Parlement : le gouvernement face à l’embouteillage législatif et aux attentes des députés

Les tensions au sein du Parlement s’accentuent alors que les députés et sénateurs expriment leur mécontentement face à un agenda législatif surchargé. Le gouvernement est appelé à clarifier ses priorités pour faire face à un véritable embouteillage de textes en attente d’examen.

EN BREF

  • Les députés et sénateurs demandent au gouvernement de clarifier ses priorités législatives.
  • De nombreux textes sont reportés ou en attente, créant une confusion palpable.
  • Le gouvernement sera interrogé sur sa stratégie lors de la prochaine conférence des présidents.

Depuis plusieurs semaines, le gouvernement a annoncé une multitude de nouveaux textes à l’ordre du jour. Parmi eux, des projets concernant le logement, la lutte contre l’antisémitisme ou encore la lutte contre les ingérences étrangères. Cependant, ces nouveaux textes viennent s’ajouter à d’autres propositions déjà en attente, comme celles sur la Corse ou l’allocation sociale unique, entraînant une saturation de l’agenda parlementaire.

Ce mardi matin, le gouvernement a décidé de reporter l’examen d’une loi sur la gouvernance du sport afin de laisser place à la loi de programmation militaire. Une décision qui illustre bien les difficultés rencontrées pour gérer un agenda déjà chargé. Le projet de loi d’urgence agricole, quant à lui, devra être examiné dans un cadre morcelé, entrecoupé de discussions sur d’autres textes, ce qui suscite des inquiétudes parmi les élus.

Christophe Naegelen, président du groupe indépendant Liot, a exprimé son indignation face à cette situation, affirmant que l’examen des textes « n’est pas à la hauteur de ce que traversent nos agriculteurs ». Il a également annoncé son intention d’écrire au Premier ministre Sébastien Lecornu pour faire part de ses préoccupations.
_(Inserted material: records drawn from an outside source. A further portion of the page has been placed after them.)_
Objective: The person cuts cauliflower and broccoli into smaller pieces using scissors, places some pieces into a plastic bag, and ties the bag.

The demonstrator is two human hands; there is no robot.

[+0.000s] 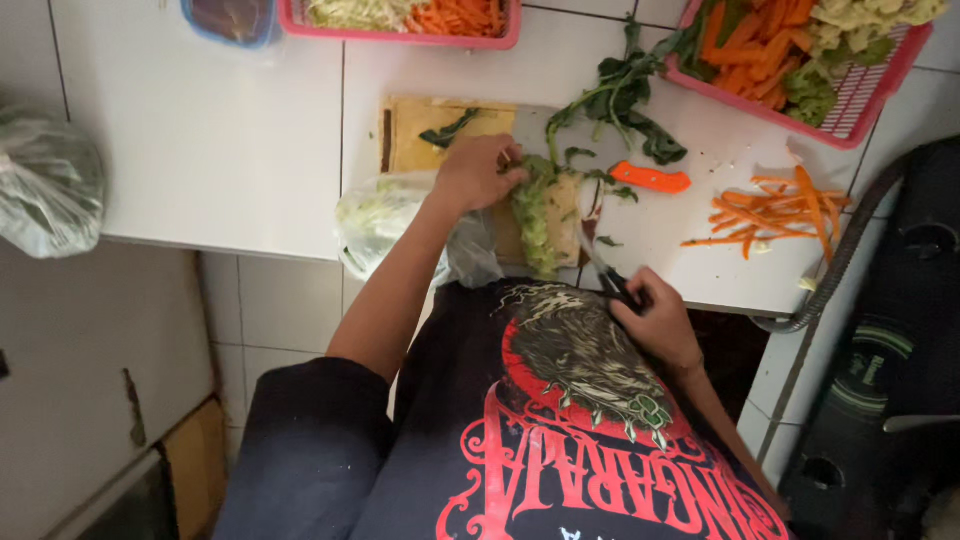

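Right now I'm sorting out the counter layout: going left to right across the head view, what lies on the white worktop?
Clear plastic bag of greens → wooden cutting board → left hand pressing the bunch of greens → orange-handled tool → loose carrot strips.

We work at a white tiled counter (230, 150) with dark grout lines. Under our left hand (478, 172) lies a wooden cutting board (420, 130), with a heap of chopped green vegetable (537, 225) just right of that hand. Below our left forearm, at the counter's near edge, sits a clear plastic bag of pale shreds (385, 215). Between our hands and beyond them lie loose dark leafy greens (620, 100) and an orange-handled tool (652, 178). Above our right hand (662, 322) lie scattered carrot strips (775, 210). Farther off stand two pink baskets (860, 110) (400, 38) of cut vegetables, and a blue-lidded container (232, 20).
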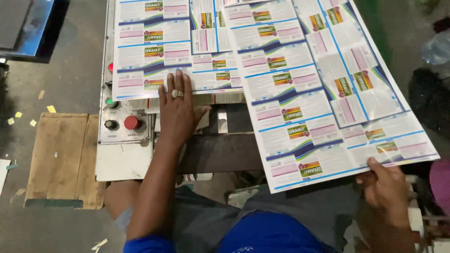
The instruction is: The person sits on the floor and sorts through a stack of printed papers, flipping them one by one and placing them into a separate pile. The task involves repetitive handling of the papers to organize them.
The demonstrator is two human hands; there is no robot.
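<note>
**Desk:** What fills the frame?

**Photographer:** A large printed label sheet [323,89], white with blue bands and green-orange panels, slants from twelve o'clock down to four o'clock. A second label sheet [159,47] lies flat at eleven o'clock on the machine table [123,161].

**Desk:** And the hands?

**Photographer:** The left hand [177,110], at centre, rests palm down with fingers spread, fingertips on the flat sheet's lower edge; a ring [176,93] shows on one finger. The right hand [386,187], at four o'clock, pinches the slanted sheet's near edge, thumb on top.

**Desk:** Smaller details?

**Photographer:** A wooden board [63,159] lies on the floor at eight o'clock. On the control panel at nine o'clock sit a red button [131,122], a black knob [110,124] and a green button [110,101].
</note>
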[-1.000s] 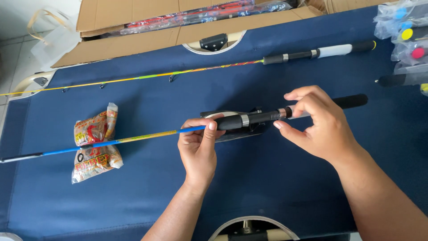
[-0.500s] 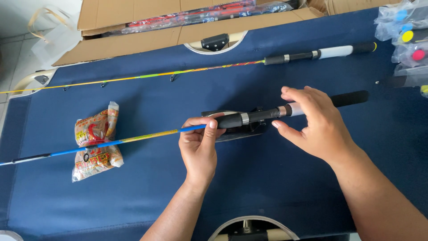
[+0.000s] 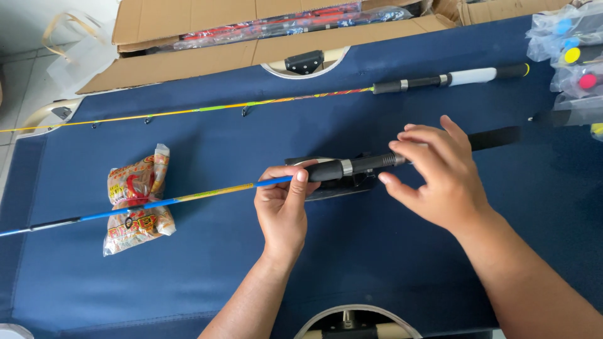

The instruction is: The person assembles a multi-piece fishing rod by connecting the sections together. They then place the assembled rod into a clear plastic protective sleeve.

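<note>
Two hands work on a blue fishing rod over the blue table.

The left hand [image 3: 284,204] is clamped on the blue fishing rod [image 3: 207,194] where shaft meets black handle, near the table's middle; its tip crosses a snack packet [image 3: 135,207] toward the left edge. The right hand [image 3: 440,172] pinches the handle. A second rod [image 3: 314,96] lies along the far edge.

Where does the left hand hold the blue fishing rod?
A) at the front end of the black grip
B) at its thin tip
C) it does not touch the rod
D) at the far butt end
A: the left hand pinches the blue fishing rod where its shaft meets the black grip.
</note>
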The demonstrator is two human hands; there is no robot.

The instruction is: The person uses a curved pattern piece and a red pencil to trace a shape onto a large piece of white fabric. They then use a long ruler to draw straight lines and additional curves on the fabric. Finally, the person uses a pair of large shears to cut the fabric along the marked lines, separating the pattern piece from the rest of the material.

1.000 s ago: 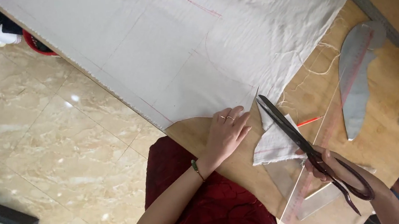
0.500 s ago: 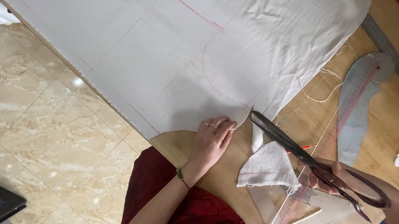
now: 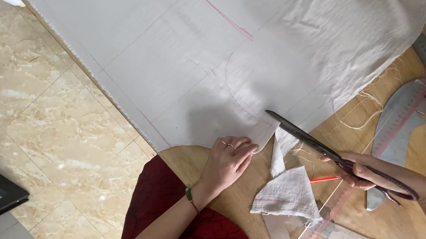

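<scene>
White cloth (image 3: 247, 42) lies flat under the left hand (image 3: 226, 161), whose spread fingers press its edge taut, just beside the shears (image 3: 333, 154) gripped shut in the right hand (image 3: 372, 174), blades at the marked line.

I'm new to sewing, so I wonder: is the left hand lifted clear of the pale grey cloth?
No, the left hand lies flat with its fingertips pressing the edge of the pale grey cloth beside the long dark scissors.
</scene>
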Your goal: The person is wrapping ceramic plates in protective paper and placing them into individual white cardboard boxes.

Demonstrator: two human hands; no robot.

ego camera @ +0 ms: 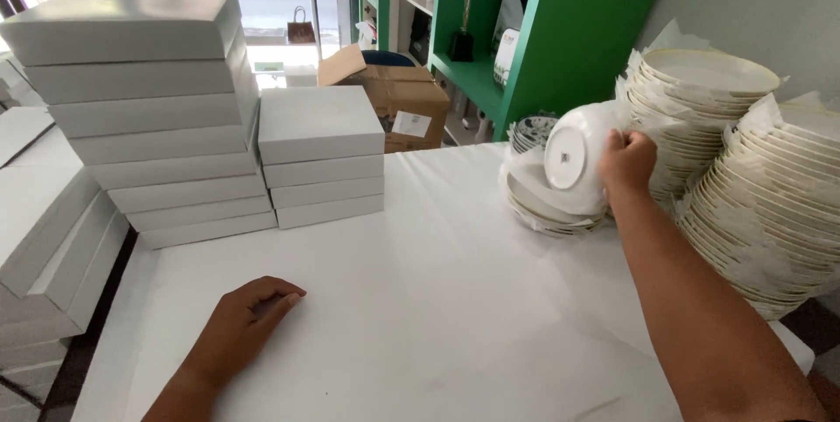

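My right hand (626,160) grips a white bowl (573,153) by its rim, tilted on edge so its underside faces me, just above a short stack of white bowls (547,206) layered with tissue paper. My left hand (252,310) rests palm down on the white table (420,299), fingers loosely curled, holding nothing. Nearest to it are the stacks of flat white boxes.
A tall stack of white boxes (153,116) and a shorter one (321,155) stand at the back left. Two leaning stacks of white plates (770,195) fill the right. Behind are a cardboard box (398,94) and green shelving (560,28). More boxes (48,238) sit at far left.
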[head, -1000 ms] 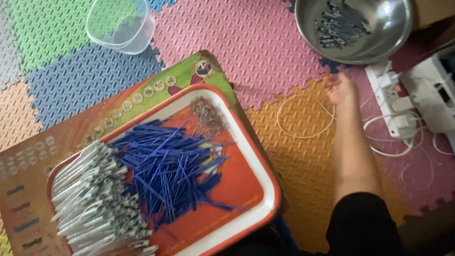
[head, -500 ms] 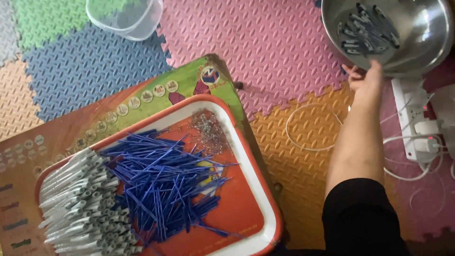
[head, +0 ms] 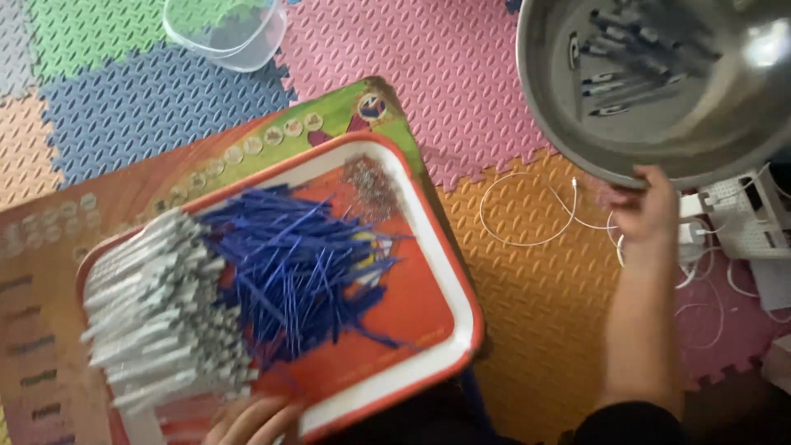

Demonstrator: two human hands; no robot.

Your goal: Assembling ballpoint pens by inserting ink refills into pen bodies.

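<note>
1. Since the earlier frame the steel bowl (head: pixel 659 91) has come closer and now fills the upper right corner, tilted toward the camera, and the right hand (head: pixel 647 210) has shifted along with it
2. The right hand's fingers are closed on the bowl's lower rim, thumb side toward the camera; the bowl is held above the foam floor mat (head: pixel 428 58)
3. Inside the bowl lie several assembled pens (head: pixel 630 58) with dark caps, bunched near the upper wall
4. The left hand (head: pixel 251 420) shows only at the bottom edge, its fingertips touching the near rim of the orange tray (head: pixel 428 330); whether they grip it cannot be told
5. The tray rests on a printed board (head: pixel 66 206) and carries a heap of blue ink refills (head: pixel 297 272) in the middle, grey pen barrels (head: pixel 156 313) stacked on its left and a small pile of tiny springs (head: pixel 367 181) at the far corner
6. A clear plastic tub (head: pixel 227 29) sits on the mat at the top, well apart from both hands
7. White cables (head: pixel 535 206) and a white power strip (head: pixel 746 222) lie under the bowl and beside the right hand
</note>
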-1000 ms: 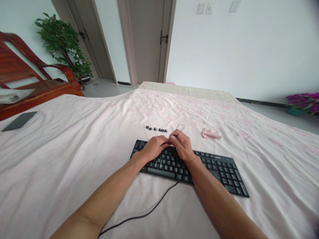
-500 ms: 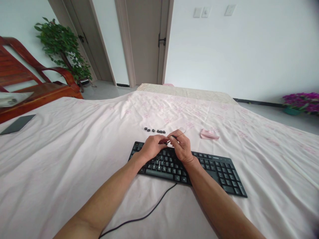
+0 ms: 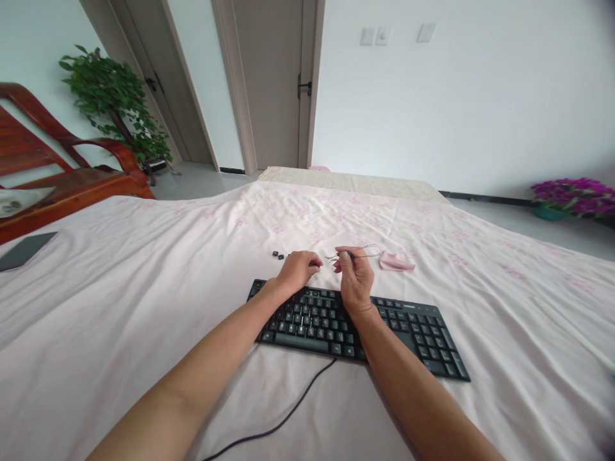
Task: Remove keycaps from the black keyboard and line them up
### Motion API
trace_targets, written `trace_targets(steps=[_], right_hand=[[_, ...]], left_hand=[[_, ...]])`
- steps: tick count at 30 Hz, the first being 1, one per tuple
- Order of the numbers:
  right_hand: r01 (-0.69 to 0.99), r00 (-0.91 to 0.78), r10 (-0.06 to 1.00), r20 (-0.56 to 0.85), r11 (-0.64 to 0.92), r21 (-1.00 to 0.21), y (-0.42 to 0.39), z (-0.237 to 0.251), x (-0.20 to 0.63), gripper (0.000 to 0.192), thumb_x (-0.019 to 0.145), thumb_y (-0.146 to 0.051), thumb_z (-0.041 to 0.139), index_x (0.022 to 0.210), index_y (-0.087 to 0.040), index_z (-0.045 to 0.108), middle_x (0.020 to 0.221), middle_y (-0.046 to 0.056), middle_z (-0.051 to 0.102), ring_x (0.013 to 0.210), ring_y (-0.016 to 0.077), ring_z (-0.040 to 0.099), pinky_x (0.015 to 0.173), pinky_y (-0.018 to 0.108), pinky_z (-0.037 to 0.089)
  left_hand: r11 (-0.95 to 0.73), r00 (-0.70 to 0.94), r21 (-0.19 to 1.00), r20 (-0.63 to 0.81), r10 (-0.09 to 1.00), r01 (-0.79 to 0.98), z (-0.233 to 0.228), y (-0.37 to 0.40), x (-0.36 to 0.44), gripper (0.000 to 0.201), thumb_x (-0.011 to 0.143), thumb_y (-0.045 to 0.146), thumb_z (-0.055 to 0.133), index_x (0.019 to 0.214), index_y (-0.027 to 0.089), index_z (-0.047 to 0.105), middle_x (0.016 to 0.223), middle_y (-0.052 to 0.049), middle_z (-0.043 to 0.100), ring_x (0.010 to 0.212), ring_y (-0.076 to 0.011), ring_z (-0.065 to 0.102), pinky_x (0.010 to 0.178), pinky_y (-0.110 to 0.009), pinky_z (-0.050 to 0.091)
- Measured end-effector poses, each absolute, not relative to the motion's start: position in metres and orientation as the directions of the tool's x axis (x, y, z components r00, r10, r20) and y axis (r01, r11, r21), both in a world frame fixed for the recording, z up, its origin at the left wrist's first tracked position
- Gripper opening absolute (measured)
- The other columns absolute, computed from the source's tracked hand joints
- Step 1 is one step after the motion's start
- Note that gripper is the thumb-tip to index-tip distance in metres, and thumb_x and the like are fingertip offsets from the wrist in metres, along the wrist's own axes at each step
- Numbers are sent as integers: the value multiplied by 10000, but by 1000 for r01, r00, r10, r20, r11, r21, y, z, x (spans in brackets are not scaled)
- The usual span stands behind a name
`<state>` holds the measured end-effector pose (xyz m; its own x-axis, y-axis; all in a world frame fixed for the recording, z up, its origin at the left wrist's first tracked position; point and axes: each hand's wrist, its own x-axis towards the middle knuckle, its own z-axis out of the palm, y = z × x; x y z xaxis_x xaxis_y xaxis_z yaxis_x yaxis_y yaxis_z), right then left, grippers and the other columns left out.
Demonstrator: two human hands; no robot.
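A black keyboard (image 3: 413, 320) lies on the cloth under both my wrists. My left hand (image 3: 298, 267) is just past its back edge, fingers pinched on a small dark piece that looks like a keycap, mostly hidden. Two loose black keycaps (image 3: 278, 255) show left of that hand, which covers the others in the row. In my right hand (image 3: 356, 276) is a wire keycap puller (image 3: 371, 248) with a dark handle, held above the keyboard's back edge. Its wire tips point left, toward my left fingers, with a gap between.
Pink-flowered cloth (image 3: 192, 269) covers the table. A folded pink cloth (image 3: 396, 261) lies right of my right hand. The keyboard cable (image 3: 293, 410) curves toward me. A dark flat device (image 3: 26, 251) sits at far left, near a wooden chair (image 3: 110, 173).
My hands have moved apart: the left slightly left and down onto the row of keycaps, the right slightly right with the puller. The view has shifted a little.
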<state>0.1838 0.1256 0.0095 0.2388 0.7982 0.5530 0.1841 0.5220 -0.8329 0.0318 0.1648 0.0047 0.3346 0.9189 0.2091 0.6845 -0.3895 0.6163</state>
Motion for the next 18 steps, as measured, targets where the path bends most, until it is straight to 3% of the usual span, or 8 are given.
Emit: trace_targets(steps=[7,12,15,18], right_hand=[[113,324,811,488,479,-871,131,8,187,259,929,-423,506,974,-196,623,830,16,588,606,107,549,543,245,494],[81,343,835,431,431,-899,133,11,186,301,923,-445,492,1033,-186,601,781,5,582,574,103,550,526,237,490],[128,361,856,371,349,-928,139,19,194,379,886,-438,533,1169,-187,555,735,-14,569,539,115,549,491,241,475],[334,375,860,345,221,-916,149,29,229,500,857,-429,546,1280,-166,512,690,-18,543,622,173,605,523,273,489]], left_hand=[[-493,444,401,215,870,772,8,181,52,148,810,172,625,894,226,734,934,-36,734,897,-200,653,822,-294,482],[-519,471,261,225,853,814,4,187,57,116,805,194,659,878,230,741,916,-73,731,951,-248,634,900,-363,447],[-540,495,248,224,840,804,8,188,52,165,795,197,684,949,220,740,966,-90,724,991,-273,624,925,-398,430],[-529,451,325,287,845,784,20,180,35,255,803,245,697,1056,216,715,1061,-81,708,1054,-269,606,951,-391,423]])
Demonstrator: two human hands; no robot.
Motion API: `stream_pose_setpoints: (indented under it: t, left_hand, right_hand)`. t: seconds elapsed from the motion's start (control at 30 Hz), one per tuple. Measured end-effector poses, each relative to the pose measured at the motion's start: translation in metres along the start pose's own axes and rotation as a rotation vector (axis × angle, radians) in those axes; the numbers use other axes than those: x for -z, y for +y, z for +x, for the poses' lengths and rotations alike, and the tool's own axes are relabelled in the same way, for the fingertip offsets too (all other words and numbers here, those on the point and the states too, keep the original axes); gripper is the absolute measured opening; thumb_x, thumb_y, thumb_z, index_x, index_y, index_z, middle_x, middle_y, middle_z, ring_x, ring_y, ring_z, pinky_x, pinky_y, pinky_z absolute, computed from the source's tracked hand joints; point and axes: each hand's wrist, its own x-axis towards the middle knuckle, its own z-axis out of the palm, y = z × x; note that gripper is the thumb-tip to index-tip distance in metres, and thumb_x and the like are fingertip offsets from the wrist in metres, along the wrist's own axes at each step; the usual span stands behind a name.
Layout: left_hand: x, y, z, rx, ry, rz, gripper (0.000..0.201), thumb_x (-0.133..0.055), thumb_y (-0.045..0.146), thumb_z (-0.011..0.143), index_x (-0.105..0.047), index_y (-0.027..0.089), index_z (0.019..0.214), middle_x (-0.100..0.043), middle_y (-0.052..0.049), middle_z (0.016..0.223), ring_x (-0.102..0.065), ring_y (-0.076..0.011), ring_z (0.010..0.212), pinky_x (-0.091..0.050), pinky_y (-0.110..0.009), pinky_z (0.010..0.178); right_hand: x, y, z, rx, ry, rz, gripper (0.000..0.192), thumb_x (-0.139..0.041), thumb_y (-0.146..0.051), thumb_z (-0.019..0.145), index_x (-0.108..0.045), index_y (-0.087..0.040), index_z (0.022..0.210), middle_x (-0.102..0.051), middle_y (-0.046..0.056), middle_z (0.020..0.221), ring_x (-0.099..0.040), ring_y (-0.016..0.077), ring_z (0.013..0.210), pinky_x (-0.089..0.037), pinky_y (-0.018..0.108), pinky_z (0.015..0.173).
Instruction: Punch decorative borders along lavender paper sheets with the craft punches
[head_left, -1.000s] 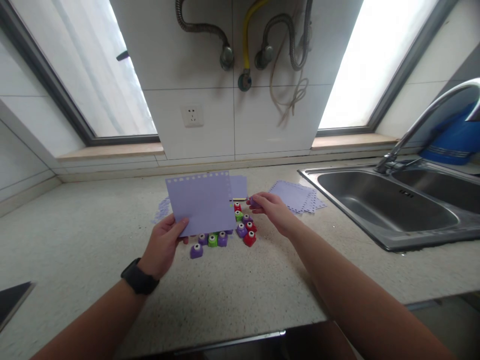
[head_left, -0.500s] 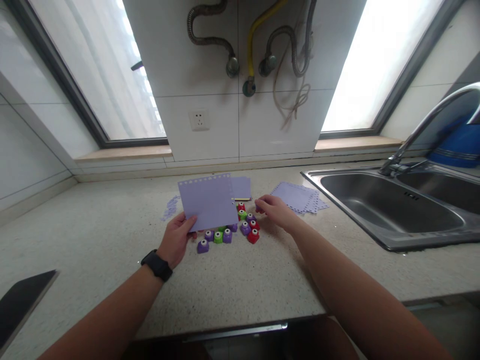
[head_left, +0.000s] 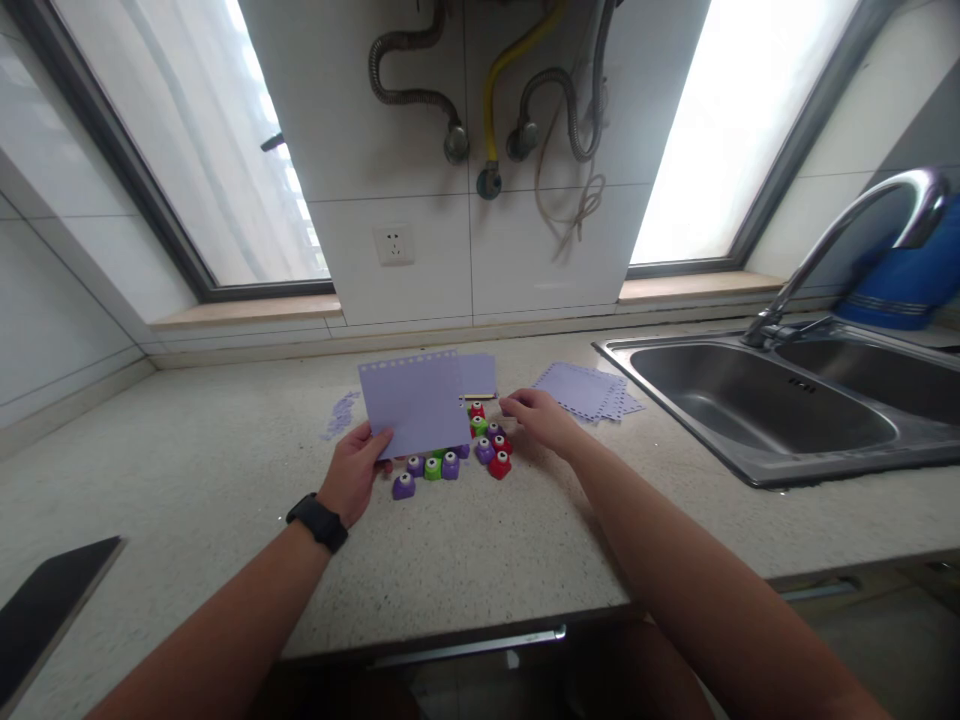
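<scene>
My left hand (head_left: 358, 470), with a dark watch on its wrist, grips the lower left corner of a light purple sheet of paper (head_left: 412, 405) between thumb and fingers. A row of punched holes runs along the sheet's top edge. My right hand (head_left: 536, 415) is closed in a pinch just right of the sheet; what it holds, if anything, I cannot make out. Below and between my hands lie several small craft punches (head_left: 450, 465) in purple, green and red (head_left: 500, 464). The held sheet hides some of them. Behind it lie more purple paper (head_left: 478, 372) and a pencil (head_left: 480, 397).
A fanned stack of purple sheets with punched edges (head_left: 581, 388) lies right of my right hand. Purple paper scraps (head_left: 342, 414) are at the left. A steel sink (head_left: 750, 462) with a faucet (head_left: 832, 225) bounds the right side. A dark flat object (head_left: 56, 600) sits at the lower left.
The view has shifted slightly. My left hand still holds the sheet upright, and my right hand keeps its pinch, with little movement relative to the sheet.
</scene>
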Motion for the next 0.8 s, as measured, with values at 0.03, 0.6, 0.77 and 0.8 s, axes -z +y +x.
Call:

Les députés de la majorité, réunis mardi matin, ont également fait part de leur désarroi. Selon une source, les interrogations sur l’agenda parlementaire sont nombreuses, mais le gouvernement n’a pas encore de réponses concrètes à apporter. Christine Pirès-Beaune, députée PS, a déploré le « chaos » qui règne actuellement, soulignant un « manque de vision et de cohérence » dans l’organisation des travaux législatifs.

Pour les élus écologistes, cette frénésie législative nuit à la démocratie. Le député Pouria Amirshahi a évoqué des récurrents problèmes d’organisation qui sapent l’efficacité du travail parlementaire. En réponse, le gouvernement accuse la gauche de bloquer les débats, prenant ainsi une part de responsabilité dans cette situation.

Du côté du Sénat, les sénateurs pointent également du doigt les lenteurs de la chambre basse. Gérard Larcher, président du Sénat, a souligné que la navette parlementaire n’avance pas comme elle le devrait. Isabelle Florennes, sénatrice MoDem, a appelé le gouvernement à une meilleure organisation, mettant en garde contre une accumulation de textes qui pourrait conduire à une politique d’affichage.

Arthur Delaporte, député PS, a quant à lui dénoncé des « erreurs d’anticipation » de la part du gouvernement, qui conduisent à une perte de temps précieux au parlement. La semaine prochaine, lors de la conférence des présidents, le gouvernement sera une nouvelle fois interrogé sur ses intentions concernant les textes en attente.

À l’approche de discussions budgétaires, certains projets pourraient être reportés à début 2027, ajoutant à l’incertitude qui entoure l’agenda législatif. Le gouvernement pourrait envisager d’ouvrir l’Assemblée en septembre, une pratique inhabituelle en période d’élections sénatoriales, mais jugée nécessaire face à l’accumulation de textes en souffrance.

La situation actuelle met en lumière les défis auxquels le gouvernement doit faire face pour articuler une politique législative cohérente et efficace, alors que les attentes des parlementaires se font de plus en plus pressantes.